PRÓ IMPEACHMENT
Para Medeiros, corte de gastos em programas sociais no governo é culpa de Dilma
10 de Julho de 2016, 07h00
O vice-líder do Governo Michel Temer no Senado, José Medeiros (PSD-MT), afirma que os cortes em programas sociais, como Bolsa Família e Ciência sem Fronteiras, acontecem em razão da falta de habilidade da presidente afastada Dilma Rousseff (PT).
"Não tem dinheiro. E a presidente Dilma abriu o leque de gastos. O Temer está constatando que não tem recurso para todos esses programas", explicou o senador.
Medeiros revela que em conversa com o ministro do Desenvolvimento Social, Osmar Terra (PMDB), a equipe está cruzando os dados de pessoas que são beneficiadas pelo Bolsa Família e declaram o Imposto de Renda, o que é ilegal. Com isso, haveria também a redução de contemplados.
Estudantes do Ciência sem Fronteiras, por exemplo, estão com dificuldade de renovarem as bolsas, que gera falta de recurso e alguns tendo que retornar ao Brasil em razão da situação ilegal. Atualmente, mais de 2,7 mil alunos possuem bolsas de estudos fora do país.
De acordo com o social-democrata, o Ciência sem Fronteiras precisa sofrer ajustes, uma vez que com o limite de gasto imposto pelo governo é preciso escolher prioridades. "A presidente afastada [Dilma] dobrava a meta de gastos. Agora votamos limite de gasto. Não vai cortar programas sociais, mas vai frear", pontua.

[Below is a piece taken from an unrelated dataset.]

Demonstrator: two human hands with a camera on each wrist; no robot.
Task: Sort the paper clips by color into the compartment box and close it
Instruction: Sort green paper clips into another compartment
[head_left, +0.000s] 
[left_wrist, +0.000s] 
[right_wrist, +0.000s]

Para tentar tirar o país da crise, Medeiros afirma que Temer é o perfil ideal neste momento. Segundo o parlamentar, que votou pelo impeachment da presidente afastada Dilma, o peemedebista teve sua trajetória política dedicada principalmente no parlamento, o que deu bagagem para ter trânsito na Câmara Federal e no Senado. "Temos o que de melhor tem no país de articulação política, para combater a crise política."
Em relação à crise econômica, o senador acredita que o presidente interino escolheu as pessoas certas para fazer o enfrentamento. "As pessoas que entendem de economia afirmam que o Temer escolheu o time que tinha que escolher. Comparado com o Barcelona. O Banco Central teve que intervir porque o dólar estava caindo demais, e o mercado tá confiante", explica.